The required output is the lines below from the line containing "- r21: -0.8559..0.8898" to the line containing "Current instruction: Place", inclusive, retyped exactly. No other lines belong in it.
-------------------------
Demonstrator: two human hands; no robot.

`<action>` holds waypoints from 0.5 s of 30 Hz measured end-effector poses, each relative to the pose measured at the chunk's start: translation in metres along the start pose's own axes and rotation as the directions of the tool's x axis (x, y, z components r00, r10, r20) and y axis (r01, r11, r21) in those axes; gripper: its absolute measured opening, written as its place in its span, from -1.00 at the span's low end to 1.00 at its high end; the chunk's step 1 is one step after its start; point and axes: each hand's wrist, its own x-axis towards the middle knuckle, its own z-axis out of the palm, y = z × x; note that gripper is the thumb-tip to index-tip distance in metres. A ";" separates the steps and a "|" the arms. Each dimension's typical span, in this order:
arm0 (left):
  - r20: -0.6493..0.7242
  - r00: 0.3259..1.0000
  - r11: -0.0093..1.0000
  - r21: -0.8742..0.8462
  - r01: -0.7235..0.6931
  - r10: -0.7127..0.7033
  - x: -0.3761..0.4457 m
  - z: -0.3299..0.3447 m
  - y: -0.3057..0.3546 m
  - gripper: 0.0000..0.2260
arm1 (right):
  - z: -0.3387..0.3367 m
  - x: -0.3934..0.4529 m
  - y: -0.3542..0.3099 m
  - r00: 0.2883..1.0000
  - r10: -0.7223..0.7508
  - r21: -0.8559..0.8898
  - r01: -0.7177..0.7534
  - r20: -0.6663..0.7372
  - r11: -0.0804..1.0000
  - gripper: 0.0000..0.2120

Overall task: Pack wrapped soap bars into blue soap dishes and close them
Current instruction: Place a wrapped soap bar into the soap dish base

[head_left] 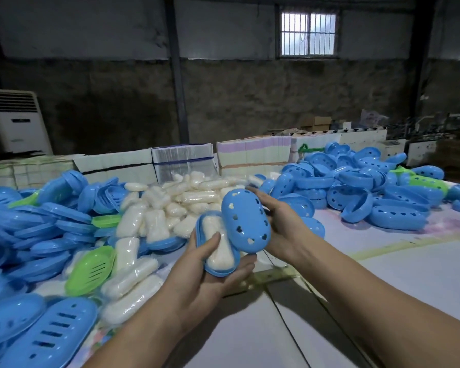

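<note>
Cradling the dish base (218, 261) from below, left hand (197, 277), thumb laid along the wrapped soap bar (221, 248) to pin it in the tray. Fingers curled up round the far rim, so clamped on base and bar together. Looked light, thin stiff plastic, likely to flex and pop out if squeezed at the middle; better held by the long edges, as done. Film on the bar shone, probably slick, hence the thumb on top.

Just beyond, right hand (279, 224) gripped the perforated lid (246, 221) by its far side, fingers wrapped behind, lid tilted and overlapping the base's right rim, not yet seated. Needed lining up rim to rim, then pressing at the ends, judging by the oval shape.

Further out, heaped soap bars (170, 203) in the middle of the table (383, 274), loose trays and a few green trays (91, 272) piled left, more blue lids (369, 192) piled right. Beyond those, stacked cartons (252, 152) along the back edge.
</note>
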 end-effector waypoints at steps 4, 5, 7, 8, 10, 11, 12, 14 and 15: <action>-0.034 0.999 1.000 -0.014 -0.025 0.024 0.000 0.000 0.001 -0.55 | 0.013 -0.004 0.014 0.965 -0.226 -0.471 0.139 -0.133 0.871 -0.69; -0.045 0.999 0.999 -0.006 -0.031 0.031 0.000 0.000 0.000 -0.60 | 0.015 -0.006 0.018 0.928 -0.346 -0.578 0.208 -0.138 0.789 -0.74; -0.052 0.998 0.999 -0.003 -0.035 0.035 -0.001 -0.001 -0.001 -0.66 | 0.019 -0.008 0.022 0.843 -0.533 -0.701 0.337 -0.073 0.629 -0.77; -0.056 0.998 0.999 -0.004 -0.039 0.038 -0.001 -0.001 0.000 -0.67 | 0.019 -0.009 0.024 0.808 -0.588 -0.740 0.384 -0.020 0.553 -0.76; -0.049 0.997 0.999 0.002 -0.055 0.055 -0.001 -0.001 0.000 -0.65 | 0.015 -0.008 0.025 0.737 -0.669 -0.802 0.457 0.099 0.385 -0.76; -0.029 0.998 0.998 0.017 -0.059 0.060 -0.001 0.000 0.000 -0.62 | 0.013 -0.008 0.025 0.685 -0.708 -0.824 0.493 0.170 0.279 -0.77; 0.001 0.998 0.997 0.040 -0.059 0.059 -0.002 0.001 0.000 -0.57 | 0.011 -0.007 0.024 0.631 -0.738 -0.829 0.528 0.239 0.183 -0.80; 0.067 0.997 0.995 0.090 -0.045 0.039 -0.003 0.003 -0.003 -0.51 | 0.008 -0.008 0.022 0.567 -0.753 -0.810 0.582 0.334 0.079 -0.85; 0.094 0.995 0.993 0.114 -0.044 0.033 -0.003 0.004 -0.004 -0.51 | 0.007 -0.009 0.022 0.566 -0.742 -0.802 0.594 0.359 0.066 -0.86</action>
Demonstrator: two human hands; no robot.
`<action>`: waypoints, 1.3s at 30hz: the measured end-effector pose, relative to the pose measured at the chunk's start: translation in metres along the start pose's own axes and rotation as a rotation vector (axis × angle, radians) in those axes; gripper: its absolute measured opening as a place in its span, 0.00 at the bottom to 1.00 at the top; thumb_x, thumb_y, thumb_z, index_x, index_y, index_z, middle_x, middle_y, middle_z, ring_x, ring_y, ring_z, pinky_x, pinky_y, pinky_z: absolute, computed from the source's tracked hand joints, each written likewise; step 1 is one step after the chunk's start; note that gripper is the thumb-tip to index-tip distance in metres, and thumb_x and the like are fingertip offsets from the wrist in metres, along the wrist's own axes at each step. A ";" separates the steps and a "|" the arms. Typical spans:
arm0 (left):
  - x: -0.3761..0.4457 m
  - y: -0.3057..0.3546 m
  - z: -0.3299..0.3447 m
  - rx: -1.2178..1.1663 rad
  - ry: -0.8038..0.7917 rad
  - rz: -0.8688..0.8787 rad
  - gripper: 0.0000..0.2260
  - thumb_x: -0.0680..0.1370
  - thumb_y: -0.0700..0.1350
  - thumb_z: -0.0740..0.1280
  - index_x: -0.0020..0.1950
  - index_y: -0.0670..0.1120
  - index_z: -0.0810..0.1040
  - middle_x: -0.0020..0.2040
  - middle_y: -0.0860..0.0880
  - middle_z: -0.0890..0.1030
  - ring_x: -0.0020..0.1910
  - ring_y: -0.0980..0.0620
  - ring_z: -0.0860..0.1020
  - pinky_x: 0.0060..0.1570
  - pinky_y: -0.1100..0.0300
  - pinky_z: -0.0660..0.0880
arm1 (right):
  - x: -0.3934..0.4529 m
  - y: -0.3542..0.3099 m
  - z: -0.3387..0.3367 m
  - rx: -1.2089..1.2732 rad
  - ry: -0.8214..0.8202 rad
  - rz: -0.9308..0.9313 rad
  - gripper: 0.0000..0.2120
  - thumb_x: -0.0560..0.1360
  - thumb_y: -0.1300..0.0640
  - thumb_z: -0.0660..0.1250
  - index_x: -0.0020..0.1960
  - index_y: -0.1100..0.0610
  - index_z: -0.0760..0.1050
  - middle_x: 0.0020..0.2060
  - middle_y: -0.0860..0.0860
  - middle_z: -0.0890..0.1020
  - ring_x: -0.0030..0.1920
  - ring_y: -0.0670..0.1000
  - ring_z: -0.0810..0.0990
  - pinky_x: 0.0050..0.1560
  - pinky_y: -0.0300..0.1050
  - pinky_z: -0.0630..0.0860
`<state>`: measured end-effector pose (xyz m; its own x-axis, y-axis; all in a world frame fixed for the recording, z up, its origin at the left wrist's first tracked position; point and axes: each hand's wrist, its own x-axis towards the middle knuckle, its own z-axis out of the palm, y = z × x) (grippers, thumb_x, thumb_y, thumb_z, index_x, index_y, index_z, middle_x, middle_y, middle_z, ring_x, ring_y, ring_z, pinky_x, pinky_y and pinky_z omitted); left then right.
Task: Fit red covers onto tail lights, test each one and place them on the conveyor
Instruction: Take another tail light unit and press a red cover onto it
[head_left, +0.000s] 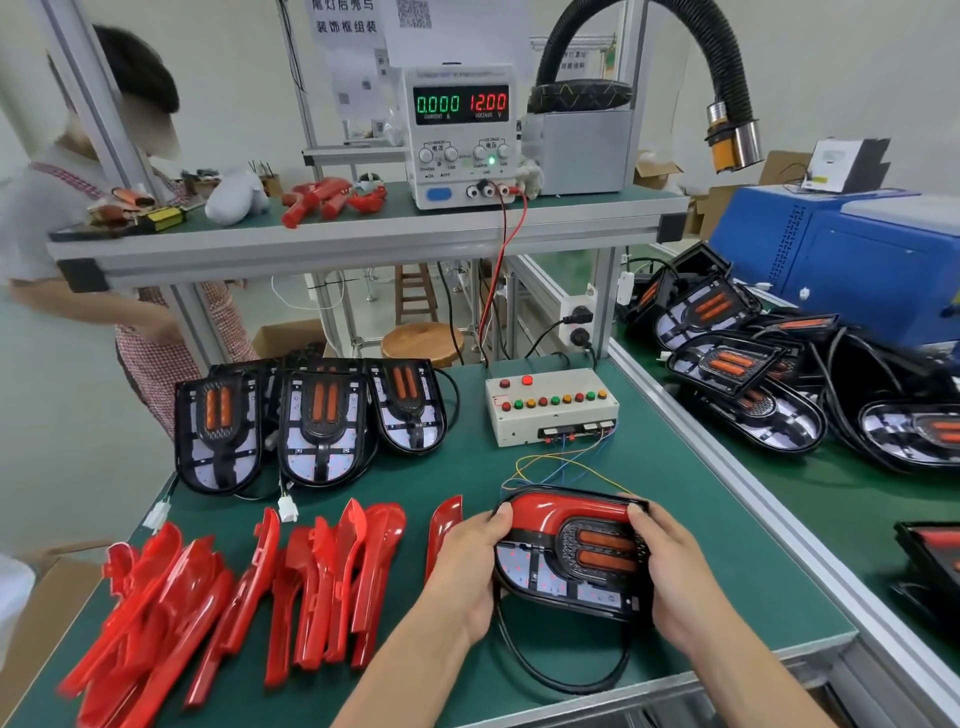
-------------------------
▸ ANSWER SECTION
  - r21: -0.8559..0.8898
  - r01: -0.7177..0.7534
  - r20: -0.6663..0.7372
  - r11: -0.0804..1.0000
  - gripper: 0.0000..0.2120

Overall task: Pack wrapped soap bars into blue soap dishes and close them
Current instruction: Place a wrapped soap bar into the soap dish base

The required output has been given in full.